Julie London tenía una sola escena en The Great Man, una película de 1956 junto a José Ferrer. Interpretaba a una bella cantante rubia y cantaba “Meaning of the Blues”, una canción de Bobby Troup, que poco después sería su esposo: “El azul era sólo el color del mar hasta que mi amante me dejó/ El azul siempre me hacía pensar en el verano, cielos de verano sin nubes, frescos y cálidos/ Pero ahora el azul que veo es como el las nubes que están a punto de explotar antes de la tormenta/ Azul era el color de sus ojos cuando dijo adiós”, decía en esa canción, que está en el disco About the Blues. Había nacido como Julie Peck en 1926, hija de padres dedicados al vaudeville; en 1941 fue descubierta por un cazatalentos cuando trabajaba como ascensorista en Los Angeles y debutó en cine en 1944 con Nabonga. Nunca hizo una carrera importante, siempre fue una actriz secundaria, pero como cantante, ahora que empieza a ser redescubierta, era dueña de un estilo intimista, misterioso y evocador; junto a su belleza provocativa y rubia, era una auténtica bomba sexual sofisticada, eternamente fumadora. “Los hombres se derretían ante las tapas de sus discos”, escribe James Gavin, biógrafo de Chet Baker, “donde aparecía tirada sobre una cama, posando en un callejón como una cortesana vestida de cera, o sentada en una silla al revés, con las piernas formando una V”. Julie London era demasiado tímida, y tenía que emborracharse para sobrevivir a las grabaciones, que con frecuencia se llevaban a cabo en el living de su casa. “No tengo voz”, decía. “Sólo soy una estilista. Una cantante de verdad tendría que saber hacer cosas como sostener las notas y controlar la respiración”. Era verdad, pero con esa pequeña voz, Julie podía crear climas íntimos y transformarse en un ícono.
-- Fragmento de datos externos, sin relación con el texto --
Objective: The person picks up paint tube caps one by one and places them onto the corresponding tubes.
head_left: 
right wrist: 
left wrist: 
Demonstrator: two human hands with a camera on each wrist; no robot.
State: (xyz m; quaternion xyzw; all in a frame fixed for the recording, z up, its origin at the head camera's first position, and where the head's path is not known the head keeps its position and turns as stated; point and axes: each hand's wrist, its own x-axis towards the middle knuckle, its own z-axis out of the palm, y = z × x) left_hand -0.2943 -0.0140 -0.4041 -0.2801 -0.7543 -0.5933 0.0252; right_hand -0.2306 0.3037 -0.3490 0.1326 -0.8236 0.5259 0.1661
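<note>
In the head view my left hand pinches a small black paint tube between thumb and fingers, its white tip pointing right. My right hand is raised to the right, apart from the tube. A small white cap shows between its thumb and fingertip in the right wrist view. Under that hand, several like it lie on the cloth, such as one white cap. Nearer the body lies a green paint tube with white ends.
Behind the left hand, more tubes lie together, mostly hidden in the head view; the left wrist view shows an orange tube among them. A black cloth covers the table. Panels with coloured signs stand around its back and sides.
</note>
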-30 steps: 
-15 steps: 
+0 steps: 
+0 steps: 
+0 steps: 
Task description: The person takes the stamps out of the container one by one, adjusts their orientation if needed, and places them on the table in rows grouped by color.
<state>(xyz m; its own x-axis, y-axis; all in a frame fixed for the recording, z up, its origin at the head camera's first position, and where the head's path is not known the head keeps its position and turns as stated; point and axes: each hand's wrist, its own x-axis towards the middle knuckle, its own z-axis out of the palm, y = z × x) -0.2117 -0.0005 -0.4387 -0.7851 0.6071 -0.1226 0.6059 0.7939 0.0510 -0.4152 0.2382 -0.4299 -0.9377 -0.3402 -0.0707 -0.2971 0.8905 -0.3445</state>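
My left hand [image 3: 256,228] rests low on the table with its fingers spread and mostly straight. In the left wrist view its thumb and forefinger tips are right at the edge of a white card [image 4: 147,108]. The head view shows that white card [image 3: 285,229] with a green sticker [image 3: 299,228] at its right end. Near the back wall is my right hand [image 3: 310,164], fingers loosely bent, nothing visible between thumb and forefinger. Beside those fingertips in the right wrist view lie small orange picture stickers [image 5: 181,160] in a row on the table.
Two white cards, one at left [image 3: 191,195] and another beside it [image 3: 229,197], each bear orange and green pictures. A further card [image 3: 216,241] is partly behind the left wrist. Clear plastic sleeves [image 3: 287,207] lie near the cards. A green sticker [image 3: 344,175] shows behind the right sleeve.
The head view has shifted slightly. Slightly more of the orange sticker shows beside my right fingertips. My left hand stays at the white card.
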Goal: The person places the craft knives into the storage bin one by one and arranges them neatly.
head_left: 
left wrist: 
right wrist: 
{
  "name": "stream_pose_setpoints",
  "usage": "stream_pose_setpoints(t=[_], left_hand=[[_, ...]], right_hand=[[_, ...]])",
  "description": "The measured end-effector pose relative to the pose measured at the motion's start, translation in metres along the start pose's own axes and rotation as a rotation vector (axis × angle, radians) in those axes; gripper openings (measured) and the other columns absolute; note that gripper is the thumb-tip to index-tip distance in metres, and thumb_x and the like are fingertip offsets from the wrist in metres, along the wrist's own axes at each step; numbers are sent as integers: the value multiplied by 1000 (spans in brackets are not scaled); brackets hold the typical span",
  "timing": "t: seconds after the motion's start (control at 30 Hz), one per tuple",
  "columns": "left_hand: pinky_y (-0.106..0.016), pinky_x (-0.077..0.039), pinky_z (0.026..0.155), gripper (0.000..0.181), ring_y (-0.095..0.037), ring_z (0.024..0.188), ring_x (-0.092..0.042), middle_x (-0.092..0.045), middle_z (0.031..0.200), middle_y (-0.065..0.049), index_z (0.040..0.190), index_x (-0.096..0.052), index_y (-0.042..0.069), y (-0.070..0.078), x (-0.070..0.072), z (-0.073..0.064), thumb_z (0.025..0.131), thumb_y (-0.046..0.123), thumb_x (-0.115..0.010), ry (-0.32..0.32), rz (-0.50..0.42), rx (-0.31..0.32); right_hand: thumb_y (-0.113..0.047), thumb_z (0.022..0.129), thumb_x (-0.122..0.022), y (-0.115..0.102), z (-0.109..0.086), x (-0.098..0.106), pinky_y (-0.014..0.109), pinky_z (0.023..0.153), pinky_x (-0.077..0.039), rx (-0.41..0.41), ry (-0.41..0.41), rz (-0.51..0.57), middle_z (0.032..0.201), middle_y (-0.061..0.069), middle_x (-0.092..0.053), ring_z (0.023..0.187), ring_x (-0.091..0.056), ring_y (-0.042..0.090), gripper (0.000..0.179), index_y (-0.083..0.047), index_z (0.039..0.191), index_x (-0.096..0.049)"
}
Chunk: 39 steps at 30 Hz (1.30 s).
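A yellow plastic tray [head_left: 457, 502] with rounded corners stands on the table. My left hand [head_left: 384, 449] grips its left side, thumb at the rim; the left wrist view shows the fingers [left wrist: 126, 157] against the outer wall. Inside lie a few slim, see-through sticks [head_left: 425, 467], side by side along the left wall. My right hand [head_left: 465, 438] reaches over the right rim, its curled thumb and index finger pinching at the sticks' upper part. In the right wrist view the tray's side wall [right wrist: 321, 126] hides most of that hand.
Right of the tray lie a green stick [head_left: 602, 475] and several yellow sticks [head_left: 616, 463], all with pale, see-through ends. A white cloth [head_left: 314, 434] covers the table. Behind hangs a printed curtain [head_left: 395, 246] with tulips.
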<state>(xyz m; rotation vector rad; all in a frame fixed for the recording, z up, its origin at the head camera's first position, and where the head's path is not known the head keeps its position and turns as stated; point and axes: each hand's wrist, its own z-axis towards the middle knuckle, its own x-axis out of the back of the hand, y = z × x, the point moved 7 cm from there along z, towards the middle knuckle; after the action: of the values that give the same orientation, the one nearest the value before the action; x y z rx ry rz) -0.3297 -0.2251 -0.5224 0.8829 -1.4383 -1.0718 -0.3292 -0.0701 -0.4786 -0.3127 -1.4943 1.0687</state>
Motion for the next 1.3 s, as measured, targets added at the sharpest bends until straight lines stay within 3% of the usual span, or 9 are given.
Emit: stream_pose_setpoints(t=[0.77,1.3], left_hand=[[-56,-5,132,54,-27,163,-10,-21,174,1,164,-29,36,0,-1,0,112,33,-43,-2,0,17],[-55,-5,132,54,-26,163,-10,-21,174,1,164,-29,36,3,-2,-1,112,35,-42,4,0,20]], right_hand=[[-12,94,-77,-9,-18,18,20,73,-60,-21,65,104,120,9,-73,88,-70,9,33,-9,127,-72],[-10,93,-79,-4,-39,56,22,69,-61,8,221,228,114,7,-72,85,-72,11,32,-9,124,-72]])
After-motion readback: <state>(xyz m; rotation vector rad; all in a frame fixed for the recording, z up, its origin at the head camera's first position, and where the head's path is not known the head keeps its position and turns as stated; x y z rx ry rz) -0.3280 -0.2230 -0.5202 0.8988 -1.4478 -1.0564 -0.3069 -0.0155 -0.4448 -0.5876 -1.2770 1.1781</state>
About the Blues, su álbum de 1957 que acaba de reeditarse, es una banda de sonido noir, el tipo de canciones que podría cantarle Lauren Bacall a Humphrey Bogart. En “Basin Street Blues” de Spencer Williams parece que estuviera cantando al oído: “¿Me acompañarías al Mississippi?/ Tomaremos el bote hacia la tierra de los sueños/ Por el río hasta New Orleans”. Lánguido y mundano, About the Blues es el disco ideal para las madrugadas oscuras; cada canción es un pequeño milagro oscuro, pero “A Nightingale Can Sing The Blues” y “Shadow Woman” son un poco mejores; inmediatamente, parecen transportar a una habitación llena de humo, donde la melancolía en tacos altos, la mujer más hermosa del mundo, canta en un olvidado bar de mala muerte.
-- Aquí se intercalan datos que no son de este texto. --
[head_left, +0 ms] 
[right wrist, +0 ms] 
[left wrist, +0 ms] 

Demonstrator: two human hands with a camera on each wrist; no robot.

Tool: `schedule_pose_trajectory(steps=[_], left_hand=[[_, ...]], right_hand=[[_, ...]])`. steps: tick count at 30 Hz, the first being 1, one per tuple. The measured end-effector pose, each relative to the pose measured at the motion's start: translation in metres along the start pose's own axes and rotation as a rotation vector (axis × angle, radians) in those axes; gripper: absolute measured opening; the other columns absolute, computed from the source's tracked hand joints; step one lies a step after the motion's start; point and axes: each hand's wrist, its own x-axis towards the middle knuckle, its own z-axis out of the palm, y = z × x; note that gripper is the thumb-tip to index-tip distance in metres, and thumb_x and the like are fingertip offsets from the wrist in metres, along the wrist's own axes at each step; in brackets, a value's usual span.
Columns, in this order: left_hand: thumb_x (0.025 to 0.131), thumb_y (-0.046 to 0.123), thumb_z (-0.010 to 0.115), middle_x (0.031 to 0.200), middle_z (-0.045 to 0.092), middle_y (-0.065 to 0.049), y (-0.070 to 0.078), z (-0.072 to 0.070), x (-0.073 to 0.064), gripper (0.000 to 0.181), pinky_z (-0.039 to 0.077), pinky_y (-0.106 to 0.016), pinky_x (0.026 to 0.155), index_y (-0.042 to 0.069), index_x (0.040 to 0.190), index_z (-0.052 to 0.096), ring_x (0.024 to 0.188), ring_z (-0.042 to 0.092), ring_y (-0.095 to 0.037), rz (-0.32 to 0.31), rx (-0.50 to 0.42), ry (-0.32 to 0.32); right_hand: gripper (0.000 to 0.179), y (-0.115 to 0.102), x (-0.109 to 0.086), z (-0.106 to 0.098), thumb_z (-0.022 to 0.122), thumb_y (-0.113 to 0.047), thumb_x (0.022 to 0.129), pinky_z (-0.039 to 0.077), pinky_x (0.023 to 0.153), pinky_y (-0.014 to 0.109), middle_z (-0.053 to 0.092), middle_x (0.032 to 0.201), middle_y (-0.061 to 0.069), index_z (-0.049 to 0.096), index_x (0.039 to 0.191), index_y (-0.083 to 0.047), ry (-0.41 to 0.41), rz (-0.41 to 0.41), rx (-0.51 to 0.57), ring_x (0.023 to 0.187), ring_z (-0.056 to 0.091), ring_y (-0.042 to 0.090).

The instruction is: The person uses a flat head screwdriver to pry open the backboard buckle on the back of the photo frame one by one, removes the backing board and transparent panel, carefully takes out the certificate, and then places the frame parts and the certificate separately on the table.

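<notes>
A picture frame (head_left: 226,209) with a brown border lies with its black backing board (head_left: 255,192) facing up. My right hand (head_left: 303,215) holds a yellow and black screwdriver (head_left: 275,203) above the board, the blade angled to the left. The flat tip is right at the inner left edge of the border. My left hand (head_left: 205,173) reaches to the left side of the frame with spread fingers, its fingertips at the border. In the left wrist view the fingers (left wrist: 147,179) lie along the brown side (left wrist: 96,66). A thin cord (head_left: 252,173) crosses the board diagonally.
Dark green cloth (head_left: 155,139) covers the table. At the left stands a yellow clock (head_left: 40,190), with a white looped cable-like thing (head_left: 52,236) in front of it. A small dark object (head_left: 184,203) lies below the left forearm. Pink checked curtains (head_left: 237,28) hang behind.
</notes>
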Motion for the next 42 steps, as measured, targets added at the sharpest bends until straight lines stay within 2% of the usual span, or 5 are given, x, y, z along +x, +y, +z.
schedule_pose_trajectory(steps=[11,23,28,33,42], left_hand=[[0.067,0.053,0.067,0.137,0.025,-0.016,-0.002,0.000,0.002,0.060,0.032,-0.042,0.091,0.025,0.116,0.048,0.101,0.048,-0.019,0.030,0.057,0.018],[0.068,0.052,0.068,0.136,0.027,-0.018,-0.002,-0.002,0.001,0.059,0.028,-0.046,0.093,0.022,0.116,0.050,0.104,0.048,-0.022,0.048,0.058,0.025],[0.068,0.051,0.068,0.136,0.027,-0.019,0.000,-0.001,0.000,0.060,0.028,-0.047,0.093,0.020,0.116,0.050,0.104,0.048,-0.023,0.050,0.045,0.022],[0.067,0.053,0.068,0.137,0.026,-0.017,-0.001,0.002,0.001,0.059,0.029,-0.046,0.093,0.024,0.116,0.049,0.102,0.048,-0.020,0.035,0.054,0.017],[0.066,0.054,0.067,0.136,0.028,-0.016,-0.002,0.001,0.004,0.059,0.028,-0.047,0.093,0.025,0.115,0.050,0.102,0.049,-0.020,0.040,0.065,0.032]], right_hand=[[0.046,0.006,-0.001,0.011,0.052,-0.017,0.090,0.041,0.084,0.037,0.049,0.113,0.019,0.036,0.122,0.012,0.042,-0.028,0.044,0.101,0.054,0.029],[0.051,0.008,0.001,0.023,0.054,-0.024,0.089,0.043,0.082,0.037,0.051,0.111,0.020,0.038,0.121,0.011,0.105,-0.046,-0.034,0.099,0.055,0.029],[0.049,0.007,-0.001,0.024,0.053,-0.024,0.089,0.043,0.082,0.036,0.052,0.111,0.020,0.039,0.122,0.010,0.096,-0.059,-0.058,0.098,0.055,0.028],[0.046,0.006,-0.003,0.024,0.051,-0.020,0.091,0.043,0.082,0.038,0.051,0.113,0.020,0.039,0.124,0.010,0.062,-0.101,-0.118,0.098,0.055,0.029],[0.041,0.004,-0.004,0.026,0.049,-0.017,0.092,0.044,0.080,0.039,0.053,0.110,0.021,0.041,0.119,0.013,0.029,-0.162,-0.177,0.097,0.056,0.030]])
London hizo muchos discos, más de treinta entre 1955 y 1969, los más famosos Julie is Her Name (que tenía su primer hit, “Cry Me A River”), Latin in a Satin Mood y All Through the Night, una colección de canciones de Cole Porter. Dejó de grabar en 1969, y aunque actuaba para TV en la novela Emergency, vivía bastante recluida; cuando dejó la serie, apenas volvió a dar entrevistas. Prefería que la gente la recordara como la diva que posaba en la tapa de Life. Misteriosa y lejana, como un fantasma de Hollywood.